‘Framing John DeLorean’ Review: The Man Who Flew His Car Too Close to the Sun

“Framing John DeLorean,” a smart, hook-filled blend of documentary and fictionalized re-enactments, opens with a question: Why haven’t more movies been made about John DeLorean? Because the story of the maverick, egocentric automaker, whose name is practically synonymous with the excesses of the midcentury American car industry, is ready-made for the silver screen.

DeLorean, who died in 2005, was an executive at G.M. before breaking with the company in the 1970s to start his own, which created the stainless-steel gull-wing sports car for which he is best known. DeLorean’s maneuvering to open a manufacturing plant in Northern Ireland at the height of sectarian violence there could sustain a whole feature — as could his spectacular fall, spurred by a drug-trafficking sting operation that yielded video of him holding a bag of cocaine and proclaiming it “better than gold.”

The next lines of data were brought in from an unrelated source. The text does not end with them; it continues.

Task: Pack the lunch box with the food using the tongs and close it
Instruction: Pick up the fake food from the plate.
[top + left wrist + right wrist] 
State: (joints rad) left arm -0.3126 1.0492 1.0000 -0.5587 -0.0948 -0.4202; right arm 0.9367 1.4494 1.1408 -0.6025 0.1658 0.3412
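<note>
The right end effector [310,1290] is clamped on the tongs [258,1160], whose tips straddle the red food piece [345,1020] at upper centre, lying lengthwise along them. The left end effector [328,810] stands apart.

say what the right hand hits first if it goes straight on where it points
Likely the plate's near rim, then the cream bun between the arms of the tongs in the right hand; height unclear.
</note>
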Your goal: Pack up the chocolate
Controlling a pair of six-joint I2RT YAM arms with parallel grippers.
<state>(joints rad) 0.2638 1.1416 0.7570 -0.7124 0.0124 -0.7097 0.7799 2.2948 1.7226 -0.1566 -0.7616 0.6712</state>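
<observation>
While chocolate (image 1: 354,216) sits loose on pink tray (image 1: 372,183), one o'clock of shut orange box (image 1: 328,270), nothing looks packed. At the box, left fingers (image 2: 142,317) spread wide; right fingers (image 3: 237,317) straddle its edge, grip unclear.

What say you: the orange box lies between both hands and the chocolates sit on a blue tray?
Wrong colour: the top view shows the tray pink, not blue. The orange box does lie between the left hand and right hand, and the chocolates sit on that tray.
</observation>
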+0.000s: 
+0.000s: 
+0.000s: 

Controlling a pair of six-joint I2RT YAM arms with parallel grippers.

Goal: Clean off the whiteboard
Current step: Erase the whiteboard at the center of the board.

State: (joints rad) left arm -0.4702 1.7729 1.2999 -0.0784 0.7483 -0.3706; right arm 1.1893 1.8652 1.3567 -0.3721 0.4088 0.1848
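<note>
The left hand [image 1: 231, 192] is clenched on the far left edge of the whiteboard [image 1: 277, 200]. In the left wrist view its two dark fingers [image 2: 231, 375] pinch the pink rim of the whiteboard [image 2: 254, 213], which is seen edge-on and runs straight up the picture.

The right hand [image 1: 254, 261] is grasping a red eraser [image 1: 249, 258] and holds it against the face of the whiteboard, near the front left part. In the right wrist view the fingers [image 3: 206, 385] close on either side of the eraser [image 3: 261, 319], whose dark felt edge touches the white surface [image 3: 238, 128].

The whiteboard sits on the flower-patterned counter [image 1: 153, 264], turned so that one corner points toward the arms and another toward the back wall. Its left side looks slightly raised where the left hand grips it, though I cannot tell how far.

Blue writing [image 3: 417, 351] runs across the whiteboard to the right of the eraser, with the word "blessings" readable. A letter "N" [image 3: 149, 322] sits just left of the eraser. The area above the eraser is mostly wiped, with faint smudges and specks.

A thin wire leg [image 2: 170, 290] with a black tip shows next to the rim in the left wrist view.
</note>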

A short film about him was indeed released in 1981. This movie makes a running joke out of the subsequent drought, with titles introducing film-industry talking heads as, say, “Producer, Yet Another Unmade DeLorean Film.” One interview subject, the actor Alec Baldwin, recalls how he was once contacted by DeLorean himself to discuss a potential biopic.

The directors Sheena M. Joyce and Don Argott leaven archival and interview footage with dramatizations, starring Baldwin as DeLorean, that add imaginative weight and a backdrop of ’70s and ’80s pop culture and kitsch. It is a quintessentially American story of ambition and greed, with plot twists a fiction writer might consider outlandish. It is also a story of the wreckage the man left behind, specifically as seen through the eyes of his children.

“Framing John DeLorean” doesn’t fully answer its own central question, and leaves several others hanging as well. As frustrating as this can be in hindsight, the movie, while it’s playing, is unfailingly engrossing.

Framing John DeLorean
Not rated. Running time: 1 hour 49 minutes.